OpenCV Integer division in c++ not as expected

Question

Given the following output:

[11233, 11345, 11434, 10897] [44, 44, 45, 43] [-31, 81, -86, -111]

from this code

std::cout << mat32sc1;
channels[1] = mat32sc1 / 256;
channels[0] = mat32sc1 - channels[1] * 256;
std::cout << channels[1];
std::cout << channels[0];

I would have expected 11233 / 256 to be 43, using integer division?

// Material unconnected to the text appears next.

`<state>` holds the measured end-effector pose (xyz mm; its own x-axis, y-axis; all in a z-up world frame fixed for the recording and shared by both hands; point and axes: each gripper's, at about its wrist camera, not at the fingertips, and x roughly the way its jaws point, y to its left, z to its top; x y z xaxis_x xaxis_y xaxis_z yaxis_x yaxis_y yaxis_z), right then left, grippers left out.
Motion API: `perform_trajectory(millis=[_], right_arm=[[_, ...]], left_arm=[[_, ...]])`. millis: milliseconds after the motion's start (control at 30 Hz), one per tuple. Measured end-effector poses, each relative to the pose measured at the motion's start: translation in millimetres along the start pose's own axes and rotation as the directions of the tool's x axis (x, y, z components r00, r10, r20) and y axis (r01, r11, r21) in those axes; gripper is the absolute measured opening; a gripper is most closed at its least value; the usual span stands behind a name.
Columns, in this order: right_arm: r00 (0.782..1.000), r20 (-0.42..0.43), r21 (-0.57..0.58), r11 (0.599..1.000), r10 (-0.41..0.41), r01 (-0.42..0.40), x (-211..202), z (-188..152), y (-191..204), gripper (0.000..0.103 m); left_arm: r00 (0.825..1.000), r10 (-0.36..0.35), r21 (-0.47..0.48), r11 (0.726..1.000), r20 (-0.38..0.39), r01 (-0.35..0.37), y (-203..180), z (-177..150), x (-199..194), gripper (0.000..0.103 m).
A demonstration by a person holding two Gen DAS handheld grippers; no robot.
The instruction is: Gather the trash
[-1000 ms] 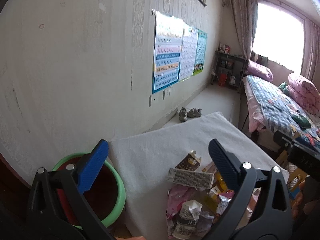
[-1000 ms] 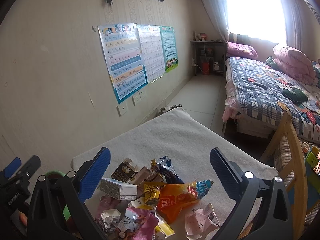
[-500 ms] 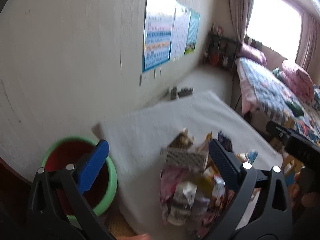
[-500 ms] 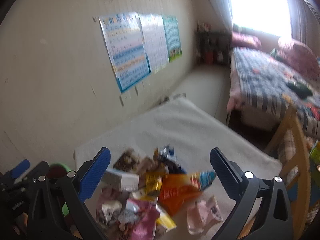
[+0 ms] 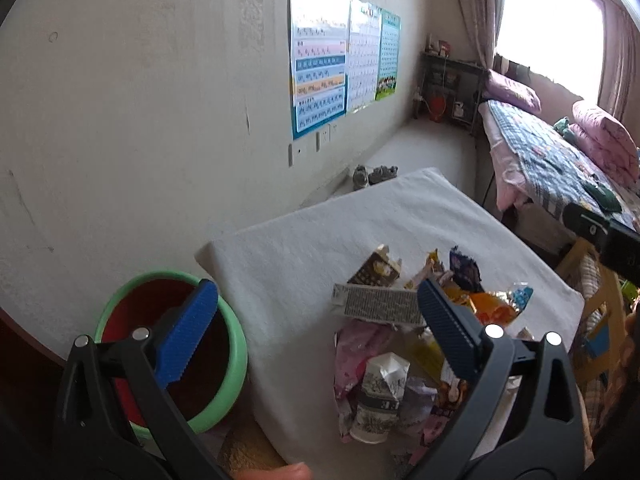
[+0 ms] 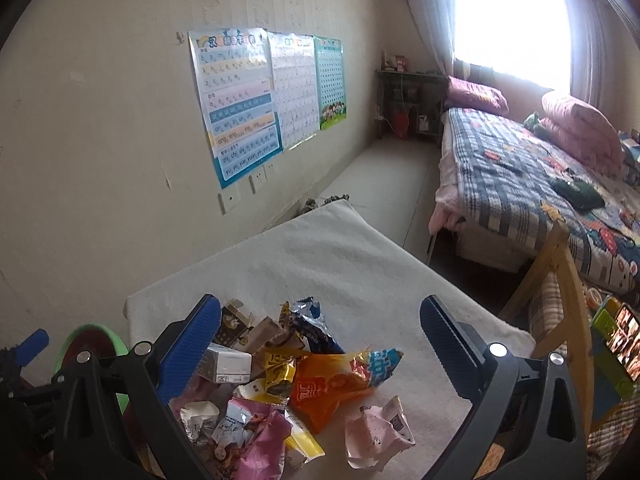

Is my assumption wronge that c++ always do integer division by flooring?

Update

Here is my current encoding function.

void encode(cv::Mat & src, cv::Mat & dst)
{
    cv::Mat_<int> mat32sc1;
    src.convertTo(mat32sc1, CV_32SC1, 10, 11000);

    std::vector<cv::Mat> channels;
    channels.resize(3);

//  bitwise_and(mat32sc1, cv::Scalar(255), channels[0]); // is this needed or will converTo truncate automaticly.
//  channels[0].convertTo(channels[0], CV_8UC1);
//  mat32sc1.convertTo(channels[1], CV_8UC1, 1.0 / (1 << 8));
    channels[2] = cv::Mat::zeros(src.rows, src.cols, CV_8UC1);
    int flag = 256;
//  std::cout << mat32sc1;
    channels[1] = mat32sc1 / flag;
    channels[0] = mat32sc1 - channels[1] * flag;
    cv::Mat_<int> off = (channels[0] < 0) / 255;
    //std::cout << off;
    channels[1] -= off;
    channels[0] = mat32sc1 - channels[1] * flag;


    //std::cout << channels[1];
    //std::cout << channels[0];
    channels[0].convertTo(channels[0], CV_8UC1);
    channels[1].convertTo(channels[1], CV_8UC1);

    cv::merge(channels, dst);
}

Any smarter way to get the same result

Answer 1

I think a simple vector solution for integer division (without rounding) would be to drop the same amount of bits for the desired bit shift before doing the division. For example, I'm using CV_16U and trying to shift right by 4 bits. I mask off first by 0xFFF0 first:

// Bit shift right 4 bits with floor function for input "frameMat" CV_16U

cv::Mat frameMatMasked;

cv::bitwise_and(frameMat, 0xFFF0, frameMatMasked);

frameMatMasked.convertTo(shiftedMat, CV_8U, (1.0 / 16.0));

Answer 2

Here is a hand-made function to perform integer division on OpenCV, based on your ideas. Hope it's helpful.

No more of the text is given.